SR: Oto zabawne pytanie dotyczące potencjalnych crossoverów. Gdyby SilverHawks i Thundercats mieli się spotkać, kto byłby najlepszym sojusznikiem? Czy Mon*Star i Mumm-Ra zawarliby rozejm?
EB: Sądzę, że Mon*Star i Mumm-Ra skakałyby sobie do gardeł, biorąc pod uwagę ich żądzę władzy.
Jeśli chodzi o potencjalnych sojuszników, widzę Quicksilvera jako mentora Lion-O, pomagającego mu pokonywać wyzwania związane z przywództwem. Copper Kidd i Kits z Thundercats znaleźliby wspólny język. Panthro mógłby odbyć fascynujące rozmowy ze Steelwillem i Steelheartem, którzy wszyscy podzielają pasję do sprzętu i technologii. Bluegrass i Hotwing prawdopodobnie zapewniliby rozrywkę Tigrze i Cheetarowi!
SR: Kolejne zabawne pytanie, biorąc pod uwagę, że Rankin/Bass wyprodukowali SilverHawks i Thundercats wraz z podobną serią Tiger Sharks . Jakie są szanse, że Tiger Sharks się pojawią?
EB: Świetne pytanie! Otrzymałem wiele zapytań na ten temat i wszystko, co mogę powiedzieć, to: Musicie poczekać i zobaczyć!
Silverhawks Artist: Głębokie zrozumienie zespołu
Spodziewaj się „Murderer’s Row” wariantów okładek dla Silverhawks
SR: Jak wyglądała współpraca z George’em Kambadaisem? Jak stał się częścią projektu?

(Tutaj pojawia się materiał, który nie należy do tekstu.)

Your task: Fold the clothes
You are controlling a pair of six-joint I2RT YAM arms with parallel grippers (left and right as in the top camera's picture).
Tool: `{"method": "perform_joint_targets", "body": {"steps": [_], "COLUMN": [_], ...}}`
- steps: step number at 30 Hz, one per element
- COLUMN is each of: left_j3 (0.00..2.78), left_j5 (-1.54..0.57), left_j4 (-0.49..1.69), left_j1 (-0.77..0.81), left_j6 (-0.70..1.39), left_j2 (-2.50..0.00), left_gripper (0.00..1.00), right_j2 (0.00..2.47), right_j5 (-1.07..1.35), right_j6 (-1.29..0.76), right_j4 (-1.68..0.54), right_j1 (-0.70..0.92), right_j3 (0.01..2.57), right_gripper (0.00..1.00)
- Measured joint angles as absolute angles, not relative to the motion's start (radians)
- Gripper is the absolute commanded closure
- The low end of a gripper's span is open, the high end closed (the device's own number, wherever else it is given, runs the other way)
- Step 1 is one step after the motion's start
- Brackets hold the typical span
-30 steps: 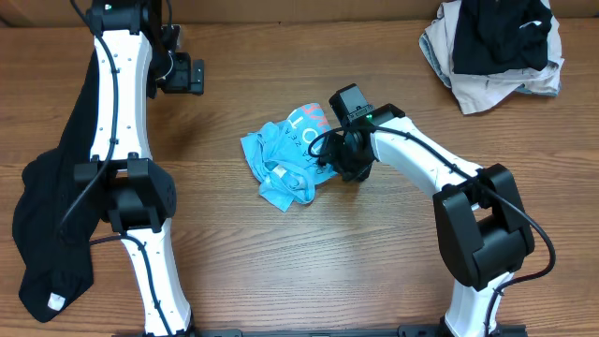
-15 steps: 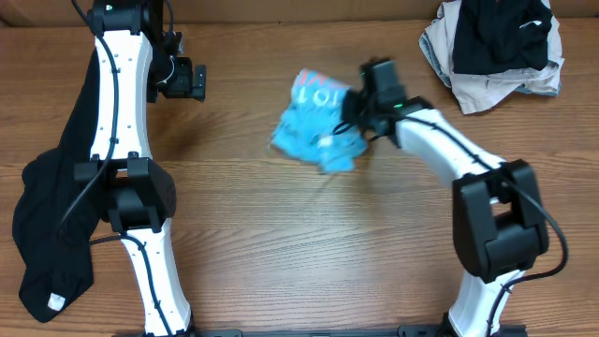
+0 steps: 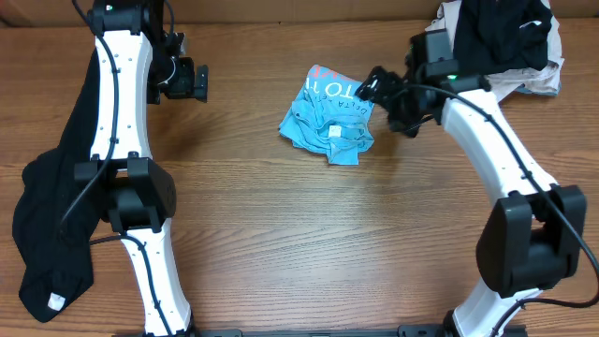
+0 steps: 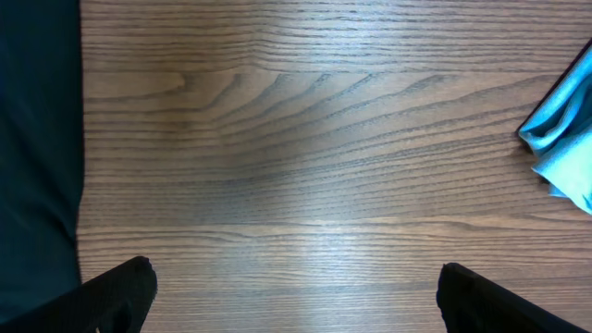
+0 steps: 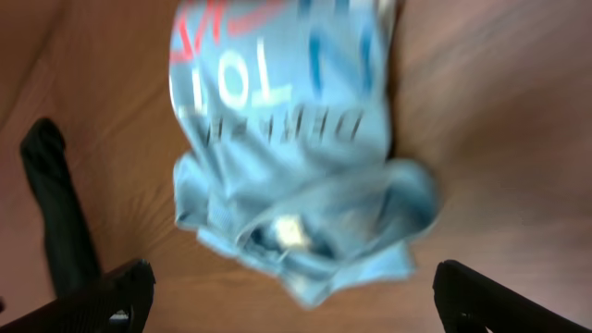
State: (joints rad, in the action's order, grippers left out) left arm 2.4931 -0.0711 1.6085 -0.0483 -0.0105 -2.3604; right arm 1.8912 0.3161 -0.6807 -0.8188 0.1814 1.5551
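The light-blue T-shirt [image 3: 328, 117] is in a crumpled heap on the wooden table, its white and pink-red lettering facing up at its far edge. My right gripper [image 3: 382, 94] hovers just off the shirt's right edge, open, with nothing between its fingers. In the right wrist view the shirt [image 5: 296, 148] is blurred and sits ahead of the wide-apart fingers of the right gripper [image 5: 291, 277]. My left gripper [image 3: 192, 80] is open above bare wood at the far left. Its wrist view shows the left gripper [image 4: 294, 273] empty and a corner of the shirt [image 4: 566, 139].
A long black garment [image 3: 47, 225] hangs over the table's left side by the left arm, seen also as the dark garment [image 4: 37, 139]. A pile of black and beige garments [image 3: 496, 42] sits at the far right corner.
The right arm carried the shirt from the table's middle toward the far right, then opened and let it drop. The left arm stayed still.
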Motion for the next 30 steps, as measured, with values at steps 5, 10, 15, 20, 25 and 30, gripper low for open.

EB: Od dawna chciałem współpracować z George’em, a SilverHawks okazało się idealną okazją. Jego prace uosabiają dynamiczną i płynną naturę niezbędną do szybkiej akcji SilverHawks.
Doceniam jego wyjątkowy styl, charakteryzujący się ostrymi, żywymi liniami, które pasują do eleganckiej, futurystycznej estetyki SilverHawks. Jego umiejętność równoważenia skomplikowanych projektów z emocjonalnym opowiadaniem historii jest kluczowym atutem.
Nasze dyskusje skupiały się na tym, jak autentycznie ożywić ten wszechświat. George posiada wyjątkowe zrozumienie SilverHawks na podstawowym poziomie. Jego dbałość o szczegóły i umiejętność łączenia nostalgii z nowoczesną wrażliwością czynią go idealnym partnerem do tego projektu.
SR: Czy na koniec chciałbyś podzielić się jakimiś przemyśleniami z fanami Silverhawks?
EB: Nie poruszyliśmy jeszcze imponującej listy artystów tworzących okładki w tej serii! Spodziewajcie się fantastycznych okładek od takich talentów jak Declan Shalvey, Lucio Parrillo, Jae Lee, James Stokoe, Geraldo Borges, Lesley „Leirix” Li, Mannix, David Cousens i kilku zaskakujących autorów!
Nie zapomnij zamówić w przedsprzedaży! To oznacza powrót SilverHawks po prawie 40 latach i chcemy zapewnić jego sukces, aby kontynuować serię na dłuższą metę.
Numer 1 Silverhawks trafi na półki sklepowe 29 stycznia. Dzięki uprzejmości Dynamite Entertainment.